Caporalato, in Salento 4 imprenditori condannati a 11 anni: "Migranti schiavizzati"


Sentenza a 5 anni dagli arresti: i lavoratori impegnati nella raccolta delle angurie si ribellarono d agli sfruttatori. Anche 9 caporali stranieri condannati a 11 anni.

LECCE - Quattro imprenditori salentini e nove caporali africani sono stati condannati per avere sfruttato gli immigrati nei campi di angurie e pomodori del Salento. E' arrivata a distanza di 5 anni dagli arresti, la sentenza della Corte d'assise di Lecce a carico di 7 imprenditori salentini e 9 caporali stranieri. Solo per tre proprietari di aziende agricole (Giuseppe Mariano, Salvatore Pano e Corrado Manfredi) i giudici hanno decretato l'assoluzione mente hanno inflitto la condanna a 11 anni a Pantaleo Latino (noto come 'il re delle angurie' e ritenuto dagli inquirenti l'organizzatore degli illeciti), Giovanni Petrelli e Livio Mandolfo.

La Corte ha ritenuto che siano tutti responsabili di riduzione in schiavitù e associazione a delinquere finalizzata allo sfruttamento dei lavoratori.
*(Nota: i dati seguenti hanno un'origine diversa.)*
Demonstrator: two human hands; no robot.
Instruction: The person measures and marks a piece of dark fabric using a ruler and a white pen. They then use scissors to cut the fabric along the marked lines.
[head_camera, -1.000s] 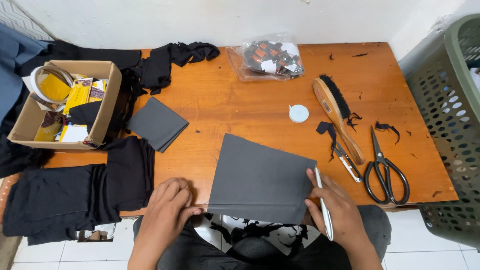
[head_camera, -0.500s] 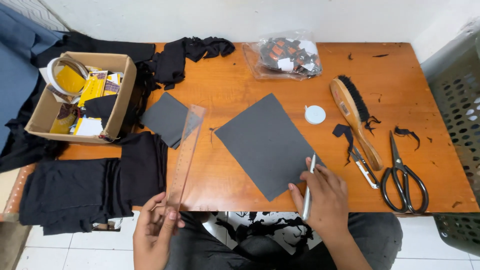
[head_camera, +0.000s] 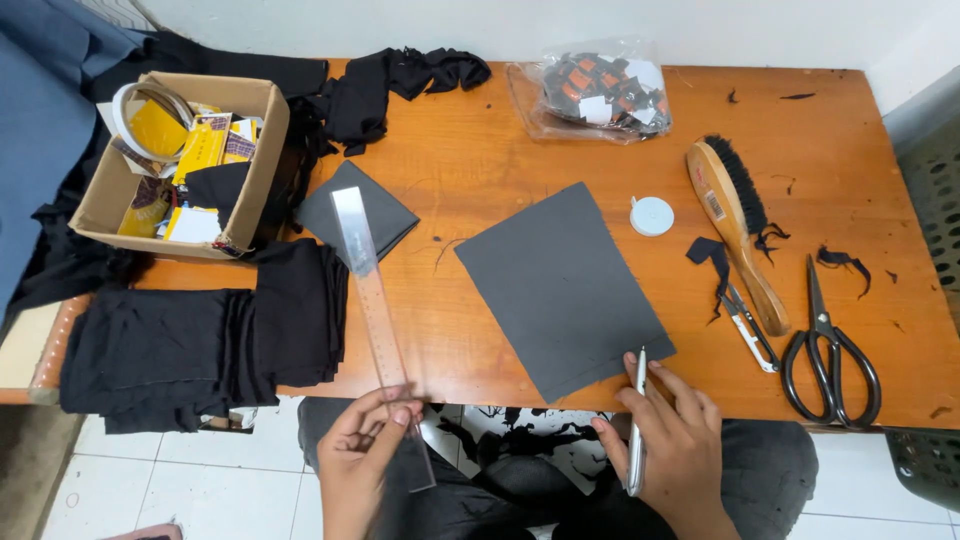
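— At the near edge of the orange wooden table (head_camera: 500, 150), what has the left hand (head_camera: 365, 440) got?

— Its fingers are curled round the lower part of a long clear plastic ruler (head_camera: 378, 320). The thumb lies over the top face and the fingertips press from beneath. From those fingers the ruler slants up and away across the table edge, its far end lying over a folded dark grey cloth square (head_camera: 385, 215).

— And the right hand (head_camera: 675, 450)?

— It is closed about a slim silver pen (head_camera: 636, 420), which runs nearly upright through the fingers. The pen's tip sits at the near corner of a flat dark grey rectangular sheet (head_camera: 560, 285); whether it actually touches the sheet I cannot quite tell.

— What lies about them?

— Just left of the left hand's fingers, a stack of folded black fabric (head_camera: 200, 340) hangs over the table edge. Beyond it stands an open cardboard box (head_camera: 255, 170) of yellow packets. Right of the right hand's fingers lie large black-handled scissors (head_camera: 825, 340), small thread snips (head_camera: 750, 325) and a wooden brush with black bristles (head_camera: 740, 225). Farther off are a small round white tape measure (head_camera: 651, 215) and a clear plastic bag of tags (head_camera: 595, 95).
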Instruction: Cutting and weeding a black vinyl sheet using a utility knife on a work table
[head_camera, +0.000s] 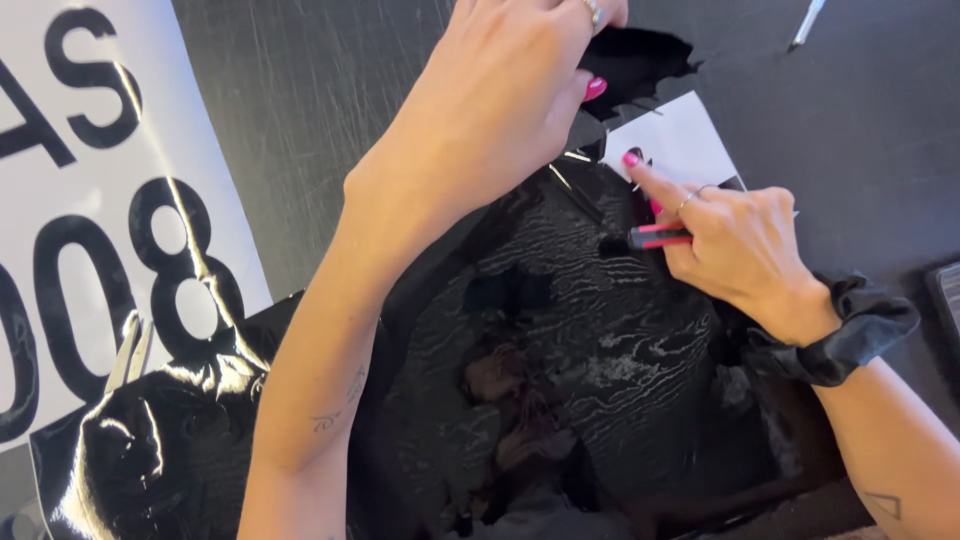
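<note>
The glossy black vinyl sheet is pinched at its upper edge by the left hand, while beside it a pink-and-black knife is gripped in the right hand, so the film could tear if pulled unevenly.

A large white sign sheet with bold black characters is laid along the left edge of the dark table, its lower corner overlapped by glossy black vinyl film. A smaller white backing sheet is seen near the top centre, partly covered by the same black film. At the right edge, a corner of a dark, screen-like device is glimpsed; its kind cannot be told.
</note>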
Solo per questo capo d'imputazione è stato invece condannato a 3 anni Marcello Corvo, insieme a uno dei caporali. Per gli altri otto stranieri imputati, la pena è di 11 anni di reclusione. La pubblica accusa aveva chiesto la condanna a 14 anni per Latino e a 9 per gli altri imprenditori. Mentre pene tra i 14 e i 17 anni per caporali e capisquadra, che avrebbero materialmente gestito i gruppi di lavoratori stranieri

Tra le parti civili costituite c'è anche il presidente dell'associazione No Cap Yvan Sagnet (non presente alla lettura della sentenza nell'aula bunker del carcere di Lecce), il camerunense che nel 2011 capeggiò lo sciopero dei braccianti di Nardò e negli anni successivi si impegnò per far conoscere, anche a livello internazionale, le terribili condizioni di vita e lavoro dei migranti impiegati nelle campagne del Sud Italia.
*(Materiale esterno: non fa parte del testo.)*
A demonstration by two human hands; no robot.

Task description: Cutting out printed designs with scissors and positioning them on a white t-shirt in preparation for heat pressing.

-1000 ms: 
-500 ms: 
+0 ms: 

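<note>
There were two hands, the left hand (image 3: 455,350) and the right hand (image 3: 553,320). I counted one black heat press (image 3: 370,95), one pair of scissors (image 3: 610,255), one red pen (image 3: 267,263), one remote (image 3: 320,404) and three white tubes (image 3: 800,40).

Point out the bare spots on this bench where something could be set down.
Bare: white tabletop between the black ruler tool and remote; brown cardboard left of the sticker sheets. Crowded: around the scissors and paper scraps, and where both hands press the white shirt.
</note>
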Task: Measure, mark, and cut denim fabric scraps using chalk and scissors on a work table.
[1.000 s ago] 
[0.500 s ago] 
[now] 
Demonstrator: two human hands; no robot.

Una volta partita la crociata di Sagnet, altri stranieri ebbero il coraggio di denunciare, sostenuti dall'associazione Finis Terrae (che all'epoca gestiva la masseria Boncuri di Nardò) e dalla Cgil, entrambe costituite parte civile insieme alla Regione Puglia. Grazie alle dichiarazioni delle vittime dello sfruttamento, i carabinieri del Ros - sotto la guida della pm Elsa Valeria Mignone, nel 2012 chiesero e ottennero 22 ordinanze di custodia cautelare a carico della 'cupola' che gestiva gli schiavi dei campi.

L'indagine portò alla luce l'esistenza di un sodalizio operativo tra Sicilia, Calabria e Puglia, che faceva arrivare giovani dall'Africa proprio per utilizzarli come manodopera illegale nelle campagne. Documentate le condizioni terribili di lavoro, le paghe misere, l'assenza quasi totale di contratti, la situazione alloggiativa precaria, i ricatti, le minacce. Alla luce di quelle evidenze, la Procura di Lecce contestò agli imprenditori e ai caporali a vario titolo i reati di caporalato, associazione a delinquere e la riduzione in schiavitù, l'estorsione, il favoreggiamento dell'immigrazione clandestina e della permanenza in stato di irregolarità sul territorio nazionale, l'intermediazione illecita e lo sfruttamento del lavoro.

Il reato di caporalato, normato dall'articolo 603 ter fu introdotto nel Codice penale nell'estate 2011. Contestato dalla Procura di Lecce non è stato inserito dalla Corte d'assise tra i reati di cui gli imputati devono essere ritenuti espone abili perché i fatti contestati risalgono agli anni tra il 2009 e il 2011.